なるほど、道理で年の割にレベルが低いわけだ。
「そうなると、ライアン兵士長はどうして嘘と分かっていながら魔の森へ偵察へ向かったのですか?」
そこでアリーシャが俺も考えていた疑問を口にすると、ライアンさんは笑顔を浮かべてはっきりと答えた。

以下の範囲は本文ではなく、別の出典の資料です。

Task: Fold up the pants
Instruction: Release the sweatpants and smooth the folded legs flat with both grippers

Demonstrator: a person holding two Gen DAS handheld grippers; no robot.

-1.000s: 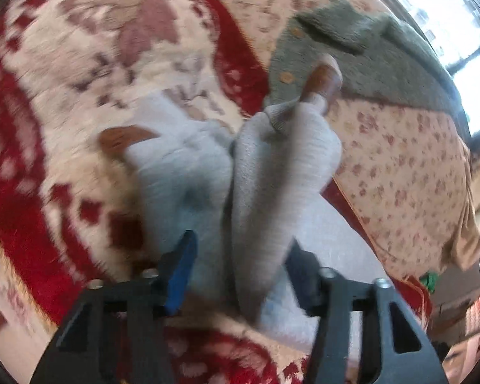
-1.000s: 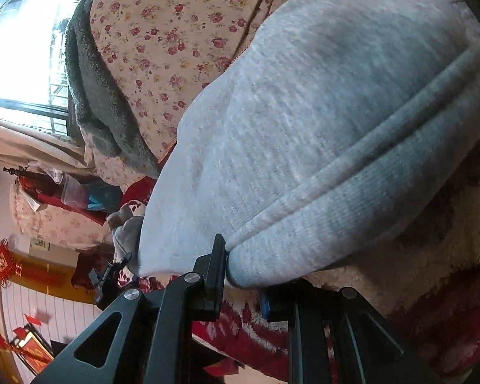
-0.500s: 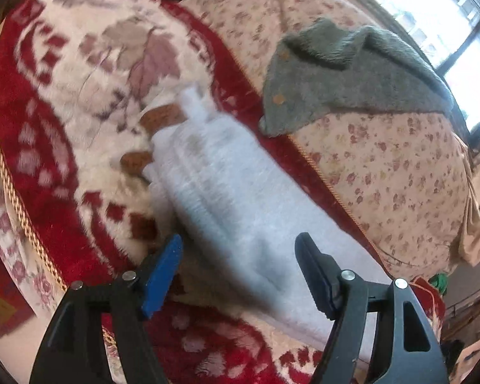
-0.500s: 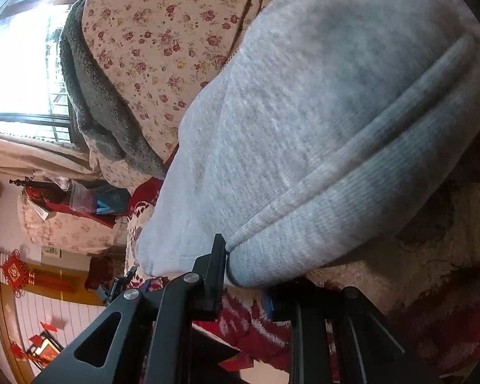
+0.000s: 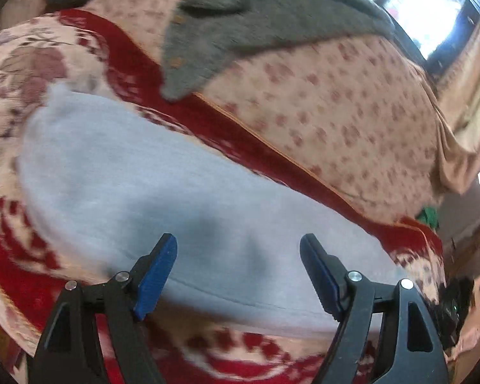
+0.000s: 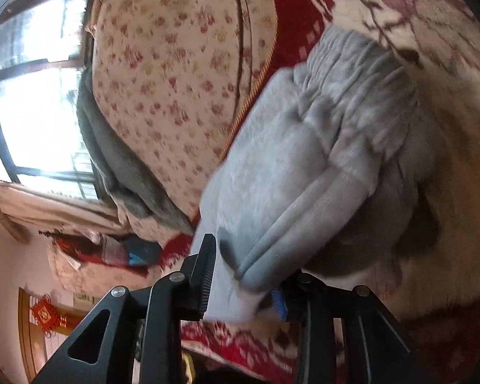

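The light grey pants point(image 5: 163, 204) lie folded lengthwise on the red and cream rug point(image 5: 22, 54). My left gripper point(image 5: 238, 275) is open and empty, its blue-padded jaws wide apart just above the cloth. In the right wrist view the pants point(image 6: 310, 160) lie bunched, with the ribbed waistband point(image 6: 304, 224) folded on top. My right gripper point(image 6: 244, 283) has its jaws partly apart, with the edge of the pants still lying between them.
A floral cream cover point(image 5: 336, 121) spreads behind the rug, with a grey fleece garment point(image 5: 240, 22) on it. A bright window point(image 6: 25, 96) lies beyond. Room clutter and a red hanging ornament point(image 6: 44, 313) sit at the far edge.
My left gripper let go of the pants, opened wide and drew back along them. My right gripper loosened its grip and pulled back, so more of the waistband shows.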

「実際に確かめなければ嘘か本当かは分かりませんからな。魔の森は我々の想像を簡単に上回ってしまいます。今回のオークロードのように」
オークロードの名前が出てくると近くにいた兵士たちがざわつき始めた。
「オークロードってそんなにヤバい相手だったんですか?」
「オークの王ですからね。本来なら私たちだけで倒せるような相手ではないんですよ」
ふむ、そうなるとどのようにして周りに説明するべきかを考えなければならない。
能力を一時的に上げる果物に関しては秘密にしなければならないし、かといってそれなしで勝てる見込みなんてほとんどなかったわけで言い訳が思いつかない。
そんな時、一人だけライアンさんの隣へと歩き出した人物がいた。
「私が協力させていただきました。私は上級職の四重魔導師なんですよ」
場の空気を読んだのか、秋ヶ瀬先生がまさかのアドリブをかましたのだった。